2016 goals include the three general goals outlined above to be facilitated by more racing than I have done in the past. In running I will concentrate on the 50 km-50 mile distance to try and develop an ability to fuel throughout a race. The plan is to do a 50 km race in April, a 50 miler in May, a 50 km in June, a 50 km in July, spend the rest of July adventuring in Idaho’s Sawtooths and White Cloud Mountain ranges, a 60 km in August, and  50 miler in the fall sometime. I will also be doing some shorter races when they coordinate with training. Hopefully this racing program combined with the fueling strategy above will work and I will be able to start finishing races on something other than wisps of carbohydrate vapor! Also a target of averaging about 2000 vertical feet per running session is in place since I will continue with a concentration on very mountainous racing.

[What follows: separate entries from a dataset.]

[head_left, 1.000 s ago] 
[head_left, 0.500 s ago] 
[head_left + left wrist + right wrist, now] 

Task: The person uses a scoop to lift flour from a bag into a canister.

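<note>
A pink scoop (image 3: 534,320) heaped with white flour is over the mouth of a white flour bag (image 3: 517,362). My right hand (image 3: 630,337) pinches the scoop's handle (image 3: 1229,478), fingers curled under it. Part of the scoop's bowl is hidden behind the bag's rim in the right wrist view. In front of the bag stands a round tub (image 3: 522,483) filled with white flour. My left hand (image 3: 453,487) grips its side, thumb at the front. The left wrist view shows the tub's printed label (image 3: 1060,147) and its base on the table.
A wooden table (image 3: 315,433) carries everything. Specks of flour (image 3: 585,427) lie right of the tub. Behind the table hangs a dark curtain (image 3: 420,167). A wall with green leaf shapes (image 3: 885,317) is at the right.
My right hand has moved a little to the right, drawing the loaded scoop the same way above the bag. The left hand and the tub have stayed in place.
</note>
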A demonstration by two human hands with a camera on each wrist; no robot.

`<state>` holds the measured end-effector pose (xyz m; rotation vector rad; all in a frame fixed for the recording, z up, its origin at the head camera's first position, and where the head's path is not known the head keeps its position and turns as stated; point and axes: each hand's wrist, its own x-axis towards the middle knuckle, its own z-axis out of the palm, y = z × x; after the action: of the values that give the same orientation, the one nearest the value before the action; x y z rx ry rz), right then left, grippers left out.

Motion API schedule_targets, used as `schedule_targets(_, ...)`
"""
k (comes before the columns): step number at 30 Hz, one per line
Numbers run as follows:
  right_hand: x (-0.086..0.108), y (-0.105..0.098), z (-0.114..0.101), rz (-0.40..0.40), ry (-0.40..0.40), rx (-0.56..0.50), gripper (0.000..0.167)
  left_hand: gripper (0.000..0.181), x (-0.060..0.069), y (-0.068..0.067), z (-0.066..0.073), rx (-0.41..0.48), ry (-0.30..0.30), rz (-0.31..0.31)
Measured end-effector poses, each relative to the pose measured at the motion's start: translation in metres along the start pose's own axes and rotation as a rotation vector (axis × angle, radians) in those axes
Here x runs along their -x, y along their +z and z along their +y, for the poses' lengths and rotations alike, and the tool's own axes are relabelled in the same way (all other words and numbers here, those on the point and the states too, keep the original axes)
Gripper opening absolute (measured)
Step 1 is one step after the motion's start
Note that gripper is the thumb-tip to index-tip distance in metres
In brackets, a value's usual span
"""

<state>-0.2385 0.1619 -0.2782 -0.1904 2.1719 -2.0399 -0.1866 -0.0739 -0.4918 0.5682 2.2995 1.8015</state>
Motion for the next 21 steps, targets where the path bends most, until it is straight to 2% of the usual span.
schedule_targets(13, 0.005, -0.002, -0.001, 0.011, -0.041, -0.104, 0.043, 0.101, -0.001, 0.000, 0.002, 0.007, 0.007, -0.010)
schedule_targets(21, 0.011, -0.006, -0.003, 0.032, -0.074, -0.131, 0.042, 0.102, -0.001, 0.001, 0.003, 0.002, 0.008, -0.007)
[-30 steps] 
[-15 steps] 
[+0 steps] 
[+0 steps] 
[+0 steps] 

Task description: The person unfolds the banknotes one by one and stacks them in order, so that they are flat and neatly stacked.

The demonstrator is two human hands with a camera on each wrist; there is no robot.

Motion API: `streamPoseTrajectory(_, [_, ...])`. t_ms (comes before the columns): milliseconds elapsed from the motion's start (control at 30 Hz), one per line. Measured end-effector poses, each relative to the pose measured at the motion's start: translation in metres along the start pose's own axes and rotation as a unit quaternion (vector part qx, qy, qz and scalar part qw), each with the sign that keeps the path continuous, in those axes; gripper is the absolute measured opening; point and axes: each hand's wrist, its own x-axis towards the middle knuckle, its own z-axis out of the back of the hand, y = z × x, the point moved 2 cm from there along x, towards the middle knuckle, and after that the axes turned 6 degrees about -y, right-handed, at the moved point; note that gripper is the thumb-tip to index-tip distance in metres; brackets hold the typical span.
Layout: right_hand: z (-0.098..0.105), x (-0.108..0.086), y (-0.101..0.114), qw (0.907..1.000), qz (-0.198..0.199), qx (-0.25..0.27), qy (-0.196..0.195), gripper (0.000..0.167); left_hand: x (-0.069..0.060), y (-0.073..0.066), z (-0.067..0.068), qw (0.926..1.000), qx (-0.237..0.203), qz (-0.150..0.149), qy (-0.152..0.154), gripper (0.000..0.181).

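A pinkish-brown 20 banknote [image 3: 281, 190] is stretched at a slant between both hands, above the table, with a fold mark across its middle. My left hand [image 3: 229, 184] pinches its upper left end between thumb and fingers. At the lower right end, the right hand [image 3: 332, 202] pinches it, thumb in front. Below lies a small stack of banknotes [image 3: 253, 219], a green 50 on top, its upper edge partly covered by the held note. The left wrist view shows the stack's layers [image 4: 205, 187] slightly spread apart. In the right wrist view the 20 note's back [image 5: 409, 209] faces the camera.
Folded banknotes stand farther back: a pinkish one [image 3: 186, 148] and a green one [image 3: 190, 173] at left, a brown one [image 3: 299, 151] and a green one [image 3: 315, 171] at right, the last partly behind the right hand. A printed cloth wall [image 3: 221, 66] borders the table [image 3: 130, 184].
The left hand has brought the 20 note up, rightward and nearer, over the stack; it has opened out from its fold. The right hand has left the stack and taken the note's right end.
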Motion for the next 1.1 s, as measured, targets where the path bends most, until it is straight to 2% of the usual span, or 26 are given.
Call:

As far as skiing, the plan is to finish this season strong with good performances in the February and March races leading up to Masters Nationals in late March where, based on results so far this season, I should be in contention for the win in the classic race and to be a threat in the freestyle (skating) race. Over the summer I will concentrate on  specific strength, double pole roller skiing, and hill bounding.  All of this is focused upon putting in place the best skiing fitness and tactical racing I can muster for the 2017 World Masters in Switzerland in late January.